◆ **WHAT THE TASK ASKS**
Exactly the lines below from the one with "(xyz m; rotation" up to and including the one with "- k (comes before" make up the answer, with nothing else added.

◆ **RECORDS FOR PROCESSING**
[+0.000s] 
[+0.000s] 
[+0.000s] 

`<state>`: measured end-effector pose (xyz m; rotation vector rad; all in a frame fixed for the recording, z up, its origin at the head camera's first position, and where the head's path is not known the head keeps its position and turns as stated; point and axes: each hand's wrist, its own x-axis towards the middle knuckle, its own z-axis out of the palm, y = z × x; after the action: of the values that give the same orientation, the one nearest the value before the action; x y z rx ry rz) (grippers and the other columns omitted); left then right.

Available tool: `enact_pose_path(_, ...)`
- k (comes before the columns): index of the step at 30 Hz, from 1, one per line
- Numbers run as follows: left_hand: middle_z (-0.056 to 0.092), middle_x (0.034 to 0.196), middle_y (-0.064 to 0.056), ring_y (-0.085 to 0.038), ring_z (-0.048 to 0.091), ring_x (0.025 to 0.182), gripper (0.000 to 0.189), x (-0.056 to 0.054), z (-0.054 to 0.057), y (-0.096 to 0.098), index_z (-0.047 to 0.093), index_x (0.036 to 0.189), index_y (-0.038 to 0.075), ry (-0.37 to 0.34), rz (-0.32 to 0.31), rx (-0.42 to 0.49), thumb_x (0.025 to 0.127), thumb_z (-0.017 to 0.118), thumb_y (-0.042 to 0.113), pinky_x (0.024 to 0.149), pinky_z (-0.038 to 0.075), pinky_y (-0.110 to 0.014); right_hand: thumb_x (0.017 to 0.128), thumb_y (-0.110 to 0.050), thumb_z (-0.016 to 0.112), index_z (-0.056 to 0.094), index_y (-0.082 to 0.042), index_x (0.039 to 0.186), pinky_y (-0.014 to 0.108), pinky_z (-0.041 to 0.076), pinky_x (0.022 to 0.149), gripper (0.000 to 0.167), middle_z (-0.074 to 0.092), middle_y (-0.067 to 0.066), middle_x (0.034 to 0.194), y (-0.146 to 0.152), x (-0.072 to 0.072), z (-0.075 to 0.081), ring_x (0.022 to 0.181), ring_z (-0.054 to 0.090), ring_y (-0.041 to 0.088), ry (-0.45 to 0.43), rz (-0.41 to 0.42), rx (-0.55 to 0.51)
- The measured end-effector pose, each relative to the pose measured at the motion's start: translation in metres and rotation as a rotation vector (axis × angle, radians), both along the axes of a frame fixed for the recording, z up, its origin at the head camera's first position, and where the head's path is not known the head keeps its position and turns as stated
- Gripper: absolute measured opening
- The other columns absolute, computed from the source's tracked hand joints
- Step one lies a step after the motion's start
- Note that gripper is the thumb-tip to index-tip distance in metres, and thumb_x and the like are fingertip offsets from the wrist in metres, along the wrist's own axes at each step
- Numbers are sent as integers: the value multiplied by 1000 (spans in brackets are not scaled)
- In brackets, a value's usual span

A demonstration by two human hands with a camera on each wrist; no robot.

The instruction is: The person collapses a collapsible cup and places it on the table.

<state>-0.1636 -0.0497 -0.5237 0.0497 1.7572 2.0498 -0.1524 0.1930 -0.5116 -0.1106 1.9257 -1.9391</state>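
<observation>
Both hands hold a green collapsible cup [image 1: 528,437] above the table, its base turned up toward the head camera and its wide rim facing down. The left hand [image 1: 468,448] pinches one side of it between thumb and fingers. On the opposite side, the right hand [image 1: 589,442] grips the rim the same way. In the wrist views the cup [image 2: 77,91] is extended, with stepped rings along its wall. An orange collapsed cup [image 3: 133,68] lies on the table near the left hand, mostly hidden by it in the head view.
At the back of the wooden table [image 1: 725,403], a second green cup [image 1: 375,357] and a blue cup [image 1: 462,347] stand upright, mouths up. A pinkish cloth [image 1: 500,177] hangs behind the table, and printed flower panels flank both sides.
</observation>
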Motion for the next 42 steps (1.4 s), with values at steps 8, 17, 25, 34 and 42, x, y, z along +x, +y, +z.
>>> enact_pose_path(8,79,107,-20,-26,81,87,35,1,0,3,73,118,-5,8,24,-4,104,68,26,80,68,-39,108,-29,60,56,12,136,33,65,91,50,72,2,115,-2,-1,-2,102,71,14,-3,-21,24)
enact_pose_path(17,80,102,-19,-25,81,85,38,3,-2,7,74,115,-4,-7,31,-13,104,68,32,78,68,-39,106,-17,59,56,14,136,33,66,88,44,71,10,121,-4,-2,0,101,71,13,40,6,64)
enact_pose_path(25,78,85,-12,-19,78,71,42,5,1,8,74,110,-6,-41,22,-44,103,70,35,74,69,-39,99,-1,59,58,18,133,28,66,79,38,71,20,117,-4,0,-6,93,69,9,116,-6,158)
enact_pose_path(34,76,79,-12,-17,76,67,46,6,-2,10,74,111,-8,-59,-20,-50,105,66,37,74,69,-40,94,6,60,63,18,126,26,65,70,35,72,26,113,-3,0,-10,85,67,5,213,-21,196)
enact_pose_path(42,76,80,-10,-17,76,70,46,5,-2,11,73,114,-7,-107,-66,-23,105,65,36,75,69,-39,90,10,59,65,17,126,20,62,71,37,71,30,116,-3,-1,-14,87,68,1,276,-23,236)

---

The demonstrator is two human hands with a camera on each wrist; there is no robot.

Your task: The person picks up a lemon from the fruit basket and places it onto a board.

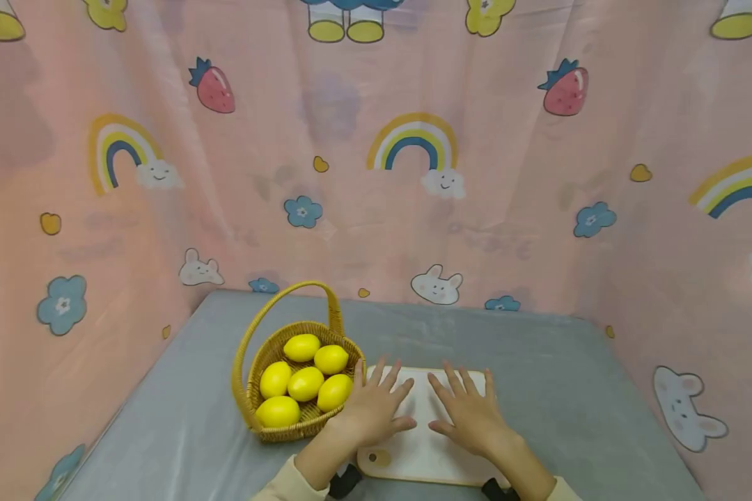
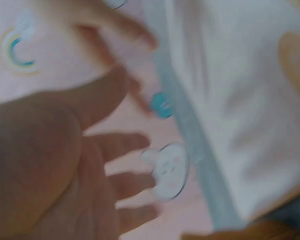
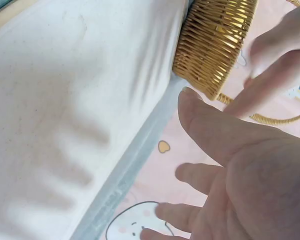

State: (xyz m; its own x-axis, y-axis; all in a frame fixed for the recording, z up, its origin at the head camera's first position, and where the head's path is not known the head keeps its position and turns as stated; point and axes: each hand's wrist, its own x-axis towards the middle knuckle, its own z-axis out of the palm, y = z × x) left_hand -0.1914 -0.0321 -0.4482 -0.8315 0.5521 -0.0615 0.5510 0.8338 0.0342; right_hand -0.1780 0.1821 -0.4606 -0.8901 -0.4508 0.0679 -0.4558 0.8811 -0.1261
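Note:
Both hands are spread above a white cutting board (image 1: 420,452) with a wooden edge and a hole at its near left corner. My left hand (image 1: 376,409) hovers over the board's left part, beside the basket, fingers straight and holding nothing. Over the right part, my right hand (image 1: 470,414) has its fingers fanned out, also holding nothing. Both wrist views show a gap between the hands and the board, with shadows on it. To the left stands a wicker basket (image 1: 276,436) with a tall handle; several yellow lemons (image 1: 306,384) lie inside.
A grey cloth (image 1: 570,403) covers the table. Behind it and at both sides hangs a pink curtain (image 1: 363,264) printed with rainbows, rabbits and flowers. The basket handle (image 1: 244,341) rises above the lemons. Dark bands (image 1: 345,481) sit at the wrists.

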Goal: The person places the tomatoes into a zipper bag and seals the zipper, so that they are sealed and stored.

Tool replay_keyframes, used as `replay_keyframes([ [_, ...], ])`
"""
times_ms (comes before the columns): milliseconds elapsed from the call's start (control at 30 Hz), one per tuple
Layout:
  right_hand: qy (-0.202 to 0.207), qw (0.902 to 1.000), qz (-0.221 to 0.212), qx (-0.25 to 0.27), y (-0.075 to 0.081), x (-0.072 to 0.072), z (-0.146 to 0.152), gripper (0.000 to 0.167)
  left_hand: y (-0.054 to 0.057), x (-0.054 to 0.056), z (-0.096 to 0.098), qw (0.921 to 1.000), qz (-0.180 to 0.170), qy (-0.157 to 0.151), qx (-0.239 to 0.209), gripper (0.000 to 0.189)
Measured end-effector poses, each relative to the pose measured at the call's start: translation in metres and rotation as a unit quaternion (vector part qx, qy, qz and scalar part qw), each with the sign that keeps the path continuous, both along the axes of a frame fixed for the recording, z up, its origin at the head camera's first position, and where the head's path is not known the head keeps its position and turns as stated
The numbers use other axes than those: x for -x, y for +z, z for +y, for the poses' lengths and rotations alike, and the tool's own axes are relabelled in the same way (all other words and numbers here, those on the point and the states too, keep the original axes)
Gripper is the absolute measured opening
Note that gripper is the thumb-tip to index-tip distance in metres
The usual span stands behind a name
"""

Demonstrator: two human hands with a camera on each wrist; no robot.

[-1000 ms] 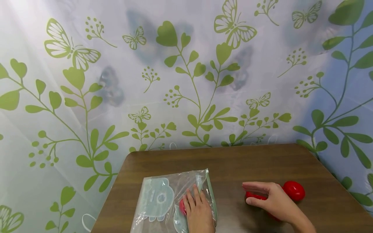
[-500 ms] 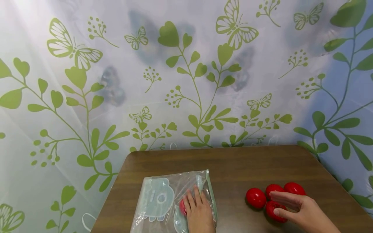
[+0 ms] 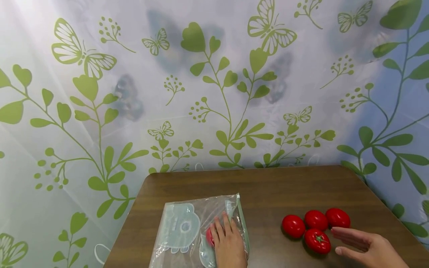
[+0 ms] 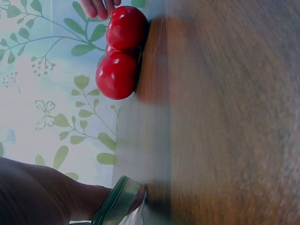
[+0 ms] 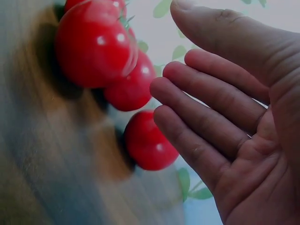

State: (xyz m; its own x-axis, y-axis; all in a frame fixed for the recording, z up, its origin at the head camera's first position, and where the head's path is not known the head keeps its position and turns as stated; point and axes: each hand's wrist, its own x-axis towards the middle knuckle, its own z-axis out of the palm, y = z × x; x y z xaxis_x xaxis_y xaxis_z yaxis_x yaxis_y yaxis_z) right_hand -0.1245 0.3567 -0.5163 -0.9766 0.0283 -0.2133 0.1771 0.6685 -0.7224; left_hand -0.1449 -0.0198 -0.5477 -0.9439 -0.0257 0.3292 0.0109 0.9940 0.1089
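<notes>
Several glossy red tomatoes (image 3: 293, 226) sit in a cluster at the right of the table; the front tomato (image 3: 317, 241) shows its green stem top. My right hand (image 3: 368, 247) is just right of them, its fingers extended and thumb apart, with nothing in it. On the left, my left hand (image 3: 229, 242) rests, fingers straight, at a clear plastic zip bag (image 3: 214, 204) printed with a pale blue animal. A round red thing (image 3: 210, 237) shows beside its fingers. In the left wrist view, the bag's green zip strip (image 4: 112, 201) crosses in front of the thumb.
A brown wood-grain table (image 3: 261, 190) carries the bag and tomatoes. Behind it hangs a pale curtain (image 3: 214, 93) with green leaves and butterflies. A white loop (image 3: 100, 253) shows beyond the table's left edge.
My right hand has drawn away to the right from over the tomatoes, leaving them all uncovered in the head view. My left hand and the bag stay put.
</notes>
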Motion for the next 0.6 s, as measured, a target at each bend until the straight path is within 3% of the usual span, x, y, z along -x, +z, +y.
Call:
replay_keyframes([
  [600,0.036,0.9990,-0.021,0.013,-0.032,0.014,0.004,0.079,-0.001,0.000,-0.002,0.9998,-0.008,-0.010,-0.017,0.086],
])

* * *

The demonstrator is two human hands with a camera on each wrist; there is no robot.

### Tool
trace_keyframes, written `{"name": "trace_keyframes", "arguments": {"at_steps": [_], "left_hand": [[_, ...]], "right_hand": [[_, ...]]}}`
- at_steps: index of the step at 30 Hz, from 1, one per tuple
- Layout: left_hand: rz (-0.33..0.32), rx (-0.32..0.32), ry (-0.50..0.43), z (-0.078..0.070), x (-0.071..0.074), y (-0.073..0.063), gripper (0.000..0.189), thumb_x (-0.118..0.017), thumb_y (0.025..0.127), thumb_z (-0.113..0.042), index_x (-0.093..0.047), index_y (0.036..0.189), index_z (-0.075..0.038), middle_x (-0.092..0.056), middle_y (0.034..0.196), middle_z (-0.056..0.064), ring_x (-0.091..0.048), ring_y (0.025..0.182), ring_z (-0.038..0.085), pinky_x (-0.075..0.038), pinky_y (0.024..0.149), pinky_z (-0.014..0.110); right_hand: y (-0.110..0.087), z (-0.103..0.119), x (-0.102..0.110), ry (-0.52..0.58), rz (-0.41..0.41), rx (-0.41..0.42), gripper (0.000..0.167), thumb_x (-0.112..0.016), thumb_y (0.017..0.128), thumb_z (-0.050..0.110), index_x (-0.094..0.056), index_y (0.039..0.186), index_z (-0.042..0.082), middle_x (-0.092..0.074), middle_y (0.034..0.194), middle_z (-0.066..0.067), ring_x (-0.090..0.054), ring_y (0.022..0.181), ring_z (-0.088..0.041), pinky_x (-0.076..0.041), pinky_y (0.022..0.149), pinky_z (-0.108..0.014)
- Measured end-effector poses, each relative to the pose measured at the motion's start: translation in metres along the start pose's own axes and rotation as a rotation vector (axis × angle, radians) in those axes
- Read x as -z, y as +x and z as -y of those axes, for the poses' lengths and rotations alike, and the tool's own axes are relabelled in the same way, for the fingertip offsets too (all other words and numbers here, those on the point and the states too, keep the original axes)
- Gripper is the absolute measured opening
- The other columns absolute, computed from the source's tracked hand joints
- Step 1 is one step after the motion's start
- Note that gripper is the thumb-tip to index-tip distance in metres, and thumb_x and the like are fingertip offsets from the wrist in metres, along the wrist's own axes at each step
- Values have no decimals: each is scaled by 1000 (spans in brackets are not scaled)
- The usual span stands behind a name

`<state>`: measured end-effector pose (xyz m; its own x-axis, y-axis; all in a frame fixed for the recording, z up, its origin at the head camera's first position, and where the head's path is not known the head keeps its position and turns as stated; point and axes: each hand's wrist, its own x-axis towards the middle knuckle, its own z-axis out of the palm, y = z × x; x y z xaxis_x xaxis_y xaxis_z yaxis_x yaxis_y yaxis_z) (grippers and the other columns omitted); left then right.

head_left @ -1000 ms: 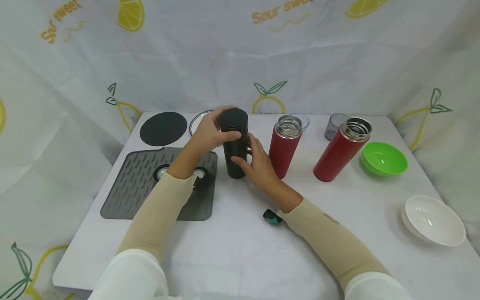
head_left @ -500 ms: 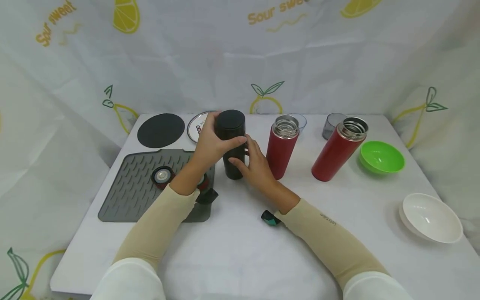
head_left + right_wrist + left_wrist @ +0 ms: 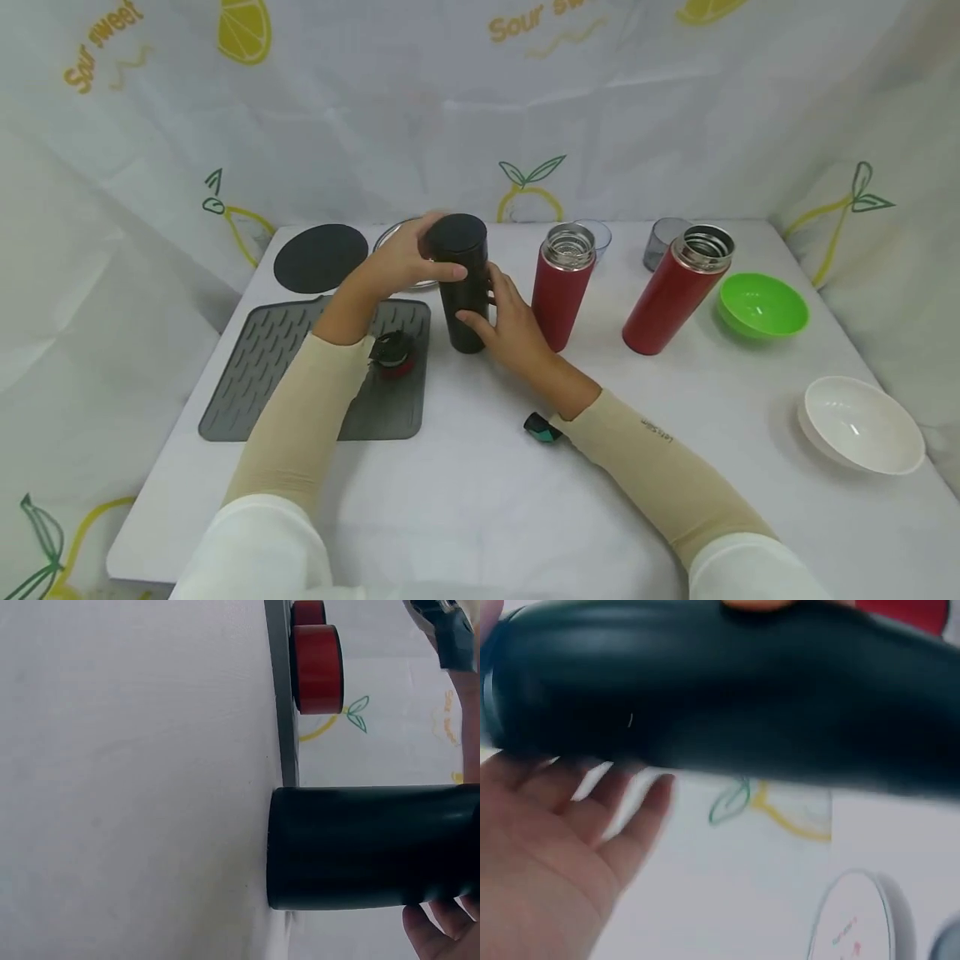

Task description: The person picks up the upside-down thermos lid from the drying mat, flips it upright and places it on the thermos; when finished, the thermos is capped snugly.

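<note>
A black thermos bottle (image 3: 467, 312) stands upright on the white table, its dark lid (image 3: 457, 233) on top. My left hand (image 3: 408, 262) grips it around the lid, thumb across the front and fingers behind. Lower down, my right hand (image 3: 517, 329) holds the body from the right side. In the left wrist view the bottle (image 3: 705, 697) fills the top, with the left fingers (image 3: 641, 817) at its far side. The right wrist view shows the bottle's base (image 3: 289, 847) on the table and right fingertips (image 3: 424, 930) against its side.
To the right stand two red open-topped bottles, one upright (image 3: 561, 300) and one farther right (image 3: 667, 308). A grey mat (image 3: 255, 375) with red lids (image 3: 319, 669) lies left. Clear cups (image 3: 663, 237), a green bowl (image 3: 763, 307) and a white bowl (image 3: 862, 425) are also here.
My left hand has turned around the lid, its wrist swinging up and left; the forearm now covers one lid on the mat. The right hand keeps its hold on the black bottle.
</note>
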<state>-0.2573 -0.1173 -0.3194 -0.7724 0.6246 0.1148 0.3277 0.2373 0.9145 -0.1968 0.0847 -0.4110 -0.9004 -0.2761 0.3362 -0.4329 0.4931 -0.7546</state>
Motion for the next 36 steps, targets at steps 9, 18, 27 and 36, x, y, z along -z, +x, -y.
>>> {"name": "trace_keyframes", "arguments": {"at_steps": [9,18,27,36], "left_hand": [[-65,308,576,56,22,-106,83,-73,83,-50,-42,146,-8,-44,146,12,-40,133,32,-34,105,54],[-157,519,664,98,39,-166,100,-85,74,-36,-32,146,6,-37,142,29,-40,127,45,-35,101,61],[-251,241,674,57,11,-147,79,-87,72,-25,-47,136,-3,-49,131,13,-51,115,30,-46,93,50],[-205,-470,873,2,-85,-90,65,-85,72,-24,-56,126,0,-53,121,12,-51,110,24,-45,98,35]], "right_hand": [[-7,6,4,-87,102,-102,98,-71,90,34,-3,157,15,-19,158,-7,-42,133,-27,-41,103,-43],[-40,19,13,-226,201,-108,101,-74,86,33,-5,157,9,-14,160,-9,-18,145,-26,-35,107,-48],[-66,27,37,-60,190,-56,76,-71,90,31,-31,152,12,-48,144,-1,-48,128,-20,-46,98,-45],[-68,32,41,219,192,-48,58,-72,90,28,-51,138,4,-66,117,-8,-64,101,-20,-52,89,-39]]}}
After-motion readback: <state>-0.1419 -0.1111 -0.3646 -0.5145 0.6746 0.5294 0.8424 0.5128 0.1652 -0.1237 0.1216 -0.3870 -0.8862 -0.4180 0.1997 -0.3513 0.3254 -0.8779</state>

◆ **REPLY**
`<state>`: measured end-effector pose (xyz m; rotation vector rad; all in a frame fixed for the recording, z up, its origin at the head camera's first position, and where the head's path is not known the head keeps its position and turns as stated; point and axes: each hand's wrist, its own x-axis towards the middle knuckle, its own z-axis out of the palm, y = z × x; after the action: of the values that give the same orientation, the one nearest the value before the action; x y z rx ry rz) (grippers and the other columns omitted); left then right.

Available tool: `enact_pose_path(_, ...)`
- k (comes before the columns): index of the step at 30 Hz, from 1, one per line

Nothing else is required to finish the exercise.